Tavante Beckett’s mother gives him some tough love when it comes to football. Good plays are expected, while bad plays are not.
“A good play is like a pat on the back. Bad plays are like a really hard slap on the wrist,” Beckett joked.
However, one could credit that mentality for helping Beckett get to where he is. After moonlighting on special teams as a true freshman, Beckett has earned the opportunity to be in Virginia Tech’s two-deep this spring at Mike linebacker.
“I love Mike, just because I’m the leader,” Beckett said. “This is my defense when I’m at Mike. So on the second team, I feel like that’s my second team. I can lead the way, but also, it’s a lot of responsibility. It’s not like Backer. At Backer, you’re a leader, but Mike is doing most of the work. At Mike, I feel like I know the whole defense.”
Beckett, who signed in the Class of 2016 out of Indian River High School in Chesapeake, VA., impressed coaches and players alike right away.
“Since day one, he’s always been a hard-working guy,” said Tremaine Edmunds. “It’s like everyone else on the team, we come to practice every day trying to get better. He’s taking steps forward each and every day of practice and I think the spring is helping him out.”
This spring, Beckett moved to Mike from Backer, and now is the primary backup to Andrew Motuapuaka, a redshirt-senior. So far, Beckett is having a productive spring as the second Mike.
“This spring has been kind of good, kind of great,” Beckett said. “I feel like I know the defense now, now that I’ve moved positions. At Mike, you’ve got to know the whole defense. Last year, I kind of relied on the Mike to set the defense. This year, it’s kind of like I’m doing it myself.”
Beckett isn’t the most physically imposing player. At 5-foot-10 and 214-pounds, he is hardly the prototypical size for a linebacker. However, he still has a knack for making plays.
“He’s got some football savvy,” said Virginia Tech Head Coach Justin Fuente. “I think that’s the first thing that you notice. Part of playing linebacker is somewhat instinctual, and he seems to have those instincts, the ability to kind of navigate tight spaces there on the line of scrimmage and avoid blocks, slide in there and make tackles. He’s very quick — short area quickness is something that stands out for him. He’s made huge improvements.”
Beckett has had to make his instincts coexist with his responsibilities in Bud Foster’s defensive scheme. Instead of always shooting gaps to make plays in the backfield, linebackers must maintain their gaps, and sometimes give themselves up to allow another player to make the tackle.
“I’ve just been playing this position for so long throughout my whole life,” Beckett said. “Instincts just come to me. It’s kind of good and bad, because in our defense, you can’t always follow your instincts, you have to be in your gap and follow the defense. Sometimes following your instincts can be wrong and can cost you, cost you a big touchdown. Most of the time, they lead me in the right way.”

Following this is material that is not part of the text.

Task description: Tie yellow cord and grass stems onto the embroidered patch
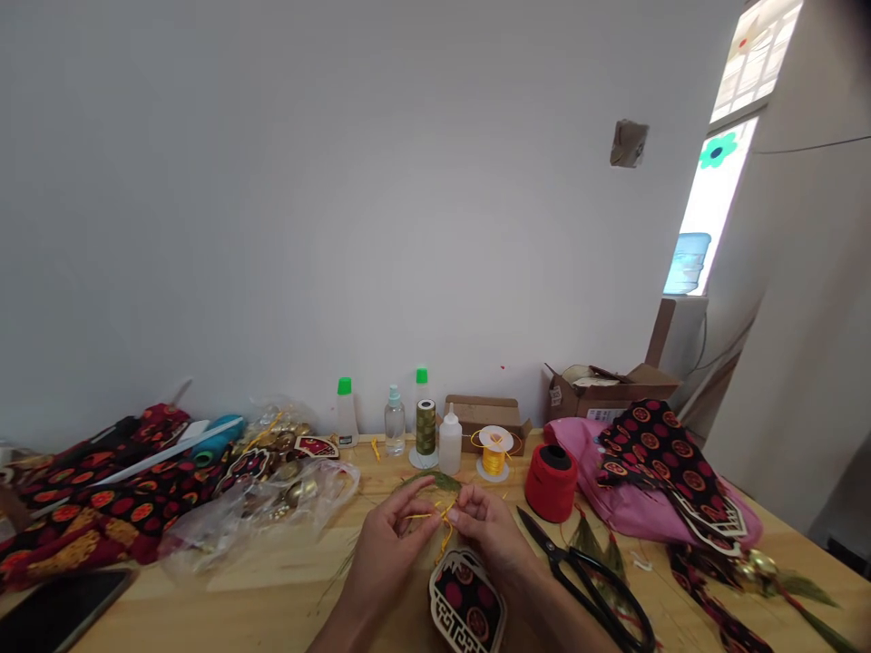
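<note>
Both my hands meet at the table's front middle, with a thin yellow cord [445,541] between them. My left hand [398,535] pinches one part of the cord between thumb and forefinger. Close beside it, my right hand [494,531] pinches the cord too, where it seems to loop or cross. Just below lies a dark patterned fabric ornament [468,599] with a pale cut-out border; the cord hangs down towards its top. Green tassel threads [435,479] show behind my fingertips. Black-handled scissors [585,580] lie half opened to the right of my right hand.
Behind my hands stand a white squeeze bottle [450,443], a green thread spool [425,428], a yellow cord spool [494,453] and a red thread cone [551,482]. Plastic bags [272,508] and patterned fabric [102,481] lie left, near a phone [64,608]. Pink cloth [578,453] lies right.
</note>
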`<move>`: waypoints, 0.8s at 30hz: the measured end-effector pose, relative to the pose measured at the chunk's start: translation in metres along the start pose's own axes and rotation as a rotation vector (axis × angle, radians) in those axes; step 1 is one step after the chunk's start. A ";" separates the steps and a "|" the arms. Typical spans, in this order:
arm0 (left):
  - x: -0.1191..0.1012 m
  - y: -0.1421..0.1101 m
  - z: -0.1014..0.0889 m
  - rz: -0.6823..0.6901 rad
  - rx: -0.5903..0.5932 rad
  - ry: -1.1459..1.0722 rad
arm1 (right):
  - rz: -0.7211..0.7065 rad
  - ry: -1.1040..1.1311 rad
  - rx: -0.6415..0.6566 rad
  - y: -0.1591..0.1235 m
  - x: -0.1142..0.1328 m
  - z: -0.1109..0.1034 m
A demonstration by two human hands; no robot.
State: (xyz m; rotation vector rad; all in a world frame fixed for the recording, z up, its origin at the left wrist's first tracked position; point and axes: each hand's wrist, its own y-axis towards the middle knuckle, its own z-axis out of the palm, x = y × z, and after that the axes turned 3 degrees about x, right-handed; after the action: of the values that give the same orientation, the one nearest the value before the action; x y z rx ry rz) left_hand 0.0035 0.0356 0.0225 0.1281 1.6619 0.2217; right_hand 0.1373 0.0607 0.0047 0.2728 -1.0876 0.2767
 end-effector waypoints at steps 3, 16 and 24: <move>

Beckett is enjoying the increased responsibilities that come with playing Mike for Virginia Tech. When he was working at Backer last season, Beckett often relied on the Mike to make calls and align the defense. Now, that’s on him.
“In 5-10 seconds, you have to know a lot and call it out,” Beckett said. “Those linemen, they’re kind of relying on you to call out the shades. I’ve never had to call out a shade in high school or at Backer. I kind of relied on the Mike to call out the shades. Now, it’s like I’m calling out the shades, I’m looking at the receivers, tackles, quarterback, running back, you got to know all that at Mike. As tough as it may seem, it’s good that it has to be like that, because you know what to expect.”
Fortunately for Beckett, he’ll have a chance to develop before being called upon as a starter. Both Motuapuaka and Edmunds are entrenched at linebacker for this season, and they have served as role models for Beckett.
“Just watching them every day, seeing how they go about their day and their life,” Beckett said. “It’s not really just on the field, it’s off the field too. You see how they carry themselves. You got to respect it because they’re not one of those actors, where they act like a captain on the field, but off the field, they’re totally different. They’re acting on and off the field like leaders.”
Getting valuable reps with the second team should put Beckett in prime position to compete for a starting job in 2018. Virginia Tech signed four linebackers in the Class of 2017 in Rayshard Ashby, Jaylen Griffin, Dylan Rivers and Rico Kearney. Ashby and Kearney could play Mike, but Beckett will have a leg up on them.
Beckett will also continue to play on multiple special teams units, where younger players often make a name for themselves. Beckett said he’s working on all of Virginia Tech’s special teams units this spring, and that he welcomes the extra workload.
“It’s good though, because I wouldn’t want to be dressing out just to be there,” Beckett said. “I really want to make an impact on this team and kind of make plays, show these fans what I can do.”